Les crédits structurés combinent, dans un seul et même contrat, un emprunt et un ou plusieurs produits dérivés permettant à l’emprunteur de bonifier son taux d’intérêt tant que les conditions de marchés préalablement définies sont remplies. A défaut, le taux d’intérêt est au contraire majoré (taux dégradé). Aussi longtemps que les taux sont bonifiés, les crédits structurés permettent d’abaisser facialement le coût de la dette. Le succès de ces opérations repose donc sur le pari que les conditions de dégradation ne seront jamais, ou très tardivement, remplies.
Dans cette catégorie d’emprunts, les formules les plus courantes sont les produits à barrière désactivante, les produits de pente et les produits à barrière de change (voir tableau ci-dessous) mais les déclinaisons des financements structurés sont infinies. D’autres formules s’avèrent beaucoup plus complexes (effets de structure cumulatifs, effets de levier, effets de cliquet) et requièrent une expertise financière pointue pour en apprécier les risques.
CMS = swap de maturité constante sur des durées de 1, 2, 5, 10, 20 ou 30 ans
Les risques financiers de ces produits résident dans la volatilité des marchés. La crise financière a mis en lumière ce risque avec des exemples très médiatisés, notamment la ville de Saint Etienne dont les crédits structurés représentent 60% des 400 M€ de dette et le département de Seine Saint Denis dont les crédits structurés représentent 92 % des 800 M€ de dette.
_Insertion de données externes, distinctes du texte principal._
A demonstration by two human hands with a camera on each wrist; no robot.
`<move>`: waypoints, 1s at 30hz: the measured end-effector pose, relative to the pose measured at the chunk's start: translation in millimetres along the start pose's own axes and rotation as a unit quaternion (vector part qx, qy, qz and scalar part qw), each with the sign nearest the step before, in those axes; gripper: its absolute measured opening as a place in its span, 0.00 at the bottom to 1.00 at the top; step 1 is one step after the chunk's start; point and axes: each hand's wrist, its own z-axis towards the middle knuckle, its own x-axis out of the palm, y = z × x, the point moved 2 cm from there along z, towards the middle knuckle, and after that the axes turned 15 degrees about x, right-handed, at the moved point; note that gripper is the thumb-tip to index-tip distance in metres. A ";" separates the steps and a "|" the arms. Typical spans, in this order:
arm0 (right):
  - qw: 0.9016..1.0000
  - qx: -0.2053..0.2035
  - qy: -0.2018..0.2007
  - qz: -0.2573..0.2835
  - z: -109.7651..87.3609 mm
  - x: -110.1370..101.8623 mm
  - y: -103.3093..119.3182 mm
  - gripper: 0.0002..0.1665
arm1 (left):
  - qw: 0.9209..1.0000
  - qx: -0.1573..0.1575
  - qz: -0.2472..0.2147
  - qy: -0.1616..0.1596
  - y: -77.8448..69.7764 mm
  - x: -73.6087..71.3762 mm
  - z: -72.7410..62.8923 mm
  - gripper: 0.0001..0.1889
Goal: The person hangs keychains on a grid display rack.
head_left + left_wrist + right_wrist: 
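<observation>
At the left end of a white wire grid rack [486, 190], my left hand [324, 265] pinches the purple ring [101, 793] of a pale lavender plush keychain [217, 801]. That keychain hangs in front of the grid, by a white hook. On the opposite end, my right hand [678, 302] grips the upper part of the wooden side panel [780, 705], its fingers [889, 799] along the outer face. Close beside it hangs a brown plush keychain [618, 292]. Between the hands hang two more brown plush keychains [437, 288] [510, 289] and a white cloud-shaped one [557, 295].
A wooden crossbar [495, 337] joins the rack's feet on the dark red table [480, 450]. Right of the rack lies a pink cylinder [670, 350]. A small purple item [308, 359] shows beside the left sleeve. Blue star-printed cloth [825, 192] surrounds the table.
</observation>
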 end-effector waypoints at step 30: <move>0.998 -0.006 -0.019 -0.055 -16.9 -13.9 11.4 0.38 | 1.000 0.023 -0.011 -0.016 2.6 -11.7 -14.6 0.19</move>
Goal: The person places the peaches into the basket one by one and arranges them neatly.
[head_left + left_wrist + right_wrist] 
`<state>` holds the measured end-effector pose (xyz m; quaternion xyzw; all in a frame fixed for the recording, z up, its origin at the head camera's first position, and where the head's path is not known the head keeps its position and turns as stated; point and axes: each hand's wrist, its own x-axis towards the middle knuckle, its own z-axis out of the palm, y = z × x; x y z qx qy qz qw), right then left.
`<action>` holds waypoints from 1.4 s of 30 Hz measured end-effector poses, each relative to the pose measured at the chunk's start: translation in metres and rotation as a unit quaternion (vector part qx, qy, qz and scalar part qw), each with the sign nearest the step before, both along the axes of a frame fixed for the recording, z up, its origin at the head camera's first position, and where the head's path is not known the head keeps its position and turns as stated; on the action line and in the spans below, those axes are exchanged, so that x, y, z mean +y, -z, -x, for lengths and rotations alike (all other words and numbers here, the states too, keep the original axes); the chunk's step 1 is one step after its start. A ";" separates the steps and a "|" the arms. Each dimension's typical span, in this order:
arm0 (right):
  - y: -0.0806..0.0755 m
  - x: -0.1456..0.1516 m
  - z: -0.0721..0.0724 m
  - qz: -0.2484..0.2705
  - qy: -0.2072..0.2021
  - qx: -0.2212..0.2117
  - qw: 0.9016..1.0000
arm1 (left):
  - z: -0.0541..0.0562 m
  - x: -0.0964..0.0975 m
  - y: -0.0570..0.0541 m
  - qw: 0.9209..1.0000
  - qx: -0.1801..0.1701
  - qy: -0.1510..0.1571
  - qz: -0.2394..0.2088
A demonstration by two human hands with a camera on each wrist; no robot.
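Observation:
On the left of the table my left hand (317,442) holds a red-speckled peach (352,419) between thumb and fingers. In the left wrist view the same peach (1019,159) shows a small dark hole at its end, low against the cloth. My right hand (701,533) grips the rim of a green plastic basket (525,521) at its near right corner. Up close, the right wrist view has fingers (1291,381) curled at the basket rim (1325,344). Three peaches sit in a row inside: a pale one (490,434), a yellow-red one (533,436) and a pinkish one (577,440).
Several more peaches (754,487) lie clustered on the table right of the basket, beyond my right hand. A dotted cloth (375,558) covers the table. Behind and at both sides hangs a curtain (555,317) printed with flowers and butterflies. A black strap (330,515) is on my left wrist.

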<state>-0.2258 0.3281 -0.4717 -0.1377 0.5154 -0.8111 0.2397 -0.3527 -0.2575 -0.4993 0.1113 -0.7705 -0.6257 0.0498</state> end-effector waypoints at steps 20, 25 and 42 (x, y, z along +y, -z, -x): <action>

Les taux d’intérêt appliqués à ces crédits dépendent de variables telles que l’écart entre les taux d’intérêt à long et court terme ou les taux de change. Or, ces variables ont été fortement impactées par la crise avec notamment l’inversion de la courbe des taux et l’instabilité des taux de change.
Ainsi, l’année 2008 a été marquée par la dégradation de la situation financière des collectivités locales et par de fortes tensions budgétaires. Le contexte financier atypique a révélé le piège financier des crédits structurés : des produits tournés en priorité vers le court terme au détriment du long terme pouvant conduire les collectivités locales à payer des taux d’intérêt élevés.